:: What is being asked ::
Using the listing below, extract each line that has the word "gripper" in it.

:: Data block ::
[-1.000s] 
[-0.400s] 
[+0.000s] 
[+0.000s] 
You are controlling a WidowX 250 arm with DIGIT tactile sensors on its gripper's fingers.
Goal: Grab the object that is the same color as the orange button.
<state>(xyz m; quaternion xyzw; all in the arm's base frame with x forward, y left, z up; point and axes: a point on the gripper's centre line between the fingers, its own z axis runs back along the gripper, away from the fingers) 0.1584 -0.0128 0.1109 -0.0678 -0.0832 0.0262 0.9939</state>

:: Expected output ::
You are controlling a WidowX 250 arm with DIGIT tactile sensors on its gripper's fingers.
<state>(xyz m; quaternion xyzw; all in the arm's base frame with x forward, y left, z up; point and axes: a point on the gripper's centre line between the fingers, its own z axis runs back along the gripper, away from the fingers) 0.1584 -0.0128 0.1109 -0.0678 -0.0832 0.0262 0.9939</state>

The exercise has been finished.